▸ Action item
For the listing below, print exactly the lines from the line with "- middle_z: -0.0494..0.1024" to the line with "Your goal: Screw", both included, and nothing beyond them.

☆ ☆ ☆ ☆ ☆ ☆ ☆

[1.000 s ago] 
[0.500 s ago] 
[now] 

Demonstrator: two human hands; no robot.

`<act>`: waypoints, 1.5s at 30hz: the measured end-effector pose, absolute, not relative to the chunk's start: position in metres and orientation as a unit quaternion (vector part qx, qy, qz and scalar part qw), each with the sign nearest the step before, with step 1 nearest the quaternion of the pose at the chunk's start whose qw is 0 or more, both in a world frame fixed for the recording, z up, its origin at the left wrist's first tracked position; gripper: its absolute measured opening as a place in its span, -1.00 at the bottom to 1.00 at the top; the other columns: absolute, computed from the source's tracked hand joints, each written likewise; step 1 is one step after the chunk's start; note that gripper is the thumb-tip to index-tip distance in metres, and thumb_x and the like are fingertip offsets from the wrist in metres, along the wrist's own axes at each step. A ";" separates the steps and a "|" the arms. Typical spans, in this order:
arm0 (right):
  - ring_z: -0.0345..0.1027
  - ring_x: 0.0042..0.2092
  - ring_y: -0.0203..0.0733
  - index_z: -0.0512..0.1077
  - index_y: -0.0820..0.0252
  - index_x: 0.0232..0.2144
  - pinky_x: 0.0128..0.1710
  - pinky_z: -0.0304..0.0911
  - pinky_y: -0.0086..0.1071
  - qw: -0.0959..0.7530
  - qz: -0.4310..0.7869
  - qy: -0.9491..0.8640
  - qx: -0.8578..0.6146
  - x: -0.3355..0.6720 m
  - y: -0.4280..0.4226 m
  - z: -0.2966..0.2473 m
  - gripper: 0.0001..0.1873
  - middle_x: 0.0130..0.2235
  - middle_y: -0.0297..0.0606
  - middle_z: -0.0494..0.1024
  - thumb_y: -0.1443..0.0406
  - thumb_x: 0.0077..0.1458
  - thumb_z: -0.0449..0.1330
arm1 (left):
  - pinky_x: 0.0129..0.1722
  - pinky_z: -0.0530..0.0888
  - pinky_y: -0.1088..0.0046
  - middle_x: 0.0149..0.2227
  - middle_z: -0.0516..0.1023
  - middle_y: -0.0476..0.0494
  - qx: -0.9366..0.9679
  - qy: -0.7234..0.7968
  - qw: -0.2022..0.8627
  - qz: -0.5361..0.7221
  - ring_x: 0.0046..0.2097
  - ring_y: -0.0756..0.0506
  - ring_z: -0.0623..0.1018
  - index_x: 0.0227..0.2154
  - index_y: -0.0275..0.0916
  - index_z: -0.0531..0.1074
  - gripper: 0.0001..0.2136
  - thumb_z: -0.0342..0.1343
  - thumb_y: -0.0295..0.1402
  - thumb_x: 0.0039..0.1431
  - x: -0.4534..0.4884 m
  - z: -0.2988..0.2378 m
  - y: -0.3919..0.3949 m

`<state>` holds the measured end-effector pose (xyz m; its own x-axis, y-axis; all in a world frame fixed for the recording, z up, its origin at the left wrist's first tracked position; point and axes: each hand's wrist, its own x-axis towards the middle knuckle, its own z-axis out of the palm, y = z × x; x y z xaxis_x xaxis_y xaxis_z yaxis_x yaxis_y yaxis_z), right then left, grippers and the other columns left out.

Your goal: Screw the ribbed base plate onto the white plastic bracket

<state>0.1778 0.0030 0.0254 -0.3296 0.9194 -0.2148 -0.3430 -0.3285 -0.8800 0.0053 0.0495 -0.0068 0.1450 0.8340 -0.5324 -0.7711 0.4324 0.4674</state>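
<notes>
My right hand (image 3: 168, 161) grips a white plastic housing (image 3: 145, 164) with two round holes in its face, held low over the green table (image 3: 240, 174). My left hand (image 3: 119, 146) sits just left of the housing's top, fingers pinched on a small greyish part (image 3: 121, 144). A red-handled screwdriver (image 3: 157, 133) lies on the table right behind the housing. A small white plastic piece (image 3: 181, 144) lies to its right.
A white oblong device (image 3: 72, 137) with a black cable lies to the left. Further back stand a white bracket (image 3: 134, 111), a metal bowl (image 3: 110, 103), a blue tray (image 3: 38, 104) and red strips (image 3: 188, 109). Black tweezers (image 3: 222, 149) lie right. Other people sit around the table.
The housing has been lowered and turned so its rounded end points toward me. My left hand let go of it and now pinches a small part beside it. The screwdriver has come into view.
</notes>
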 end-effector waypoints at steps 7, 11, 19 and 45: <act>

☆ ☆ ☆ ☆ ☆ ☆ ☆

▸ Solution to the exercise
  - middle_z: -0.0494..0.1024
  - thumb_y: -0.1443..0.0406
  - thumb_x: 0.0077..0.1458
  - thumb_z: -0.0449..0.1330
arm1 (left):
  - pinky_x: 0.0129..0.1722
  - pinky_z: -0.0530..0.0888
  - pinky_y: -0.1088..0.0046
  - middle_x: 0.0149..0.2227
  - middle_z: -0.0516..0.1023
  - middle_y: -0.0476..0.0494
  - qx: -0.9366..0.9679
  - qy: -0.7234..0.7968
  - qw: -0.2022..0.8627
  - qz: -0.5361..0.7221
  - ring_x: 0.0046..0.2097
  - ring_y: -0.0756..0.0506
  - ring_z: -0.0623..0.1018
  - index_x: 0.0227..0.2154
  - index_y: -0.0275..0.0916
  - index_z: -0.0531..0.1074
  - gripper: 0.0001..0.2136
  - thumb_z: -0.0342..0.1343
  - thumb_y: -0.0295..0.1402
  - thumb_x: 0.0039..0.1431
  - x: -0.4534..0.4884 m
  - z: -0.2988..0.2378 m
  - y: -0.3919..0.3949 m

`<state>` holds the measured end-effector pose (xyz m; its own x-axis, y-axis; all in a world frame fixed for the recording, z up, its origin at the left wrist's first tracked position; point and axes: each hand's wrist, its own x-axis towards the middle knuckle, its own z-axis out of the palm, y = z × x; x y z xaxis_x xaxis_y xaxis_z yaxis_x yaxis_y yaxis_z), right then left, grippers and the other columns left out.

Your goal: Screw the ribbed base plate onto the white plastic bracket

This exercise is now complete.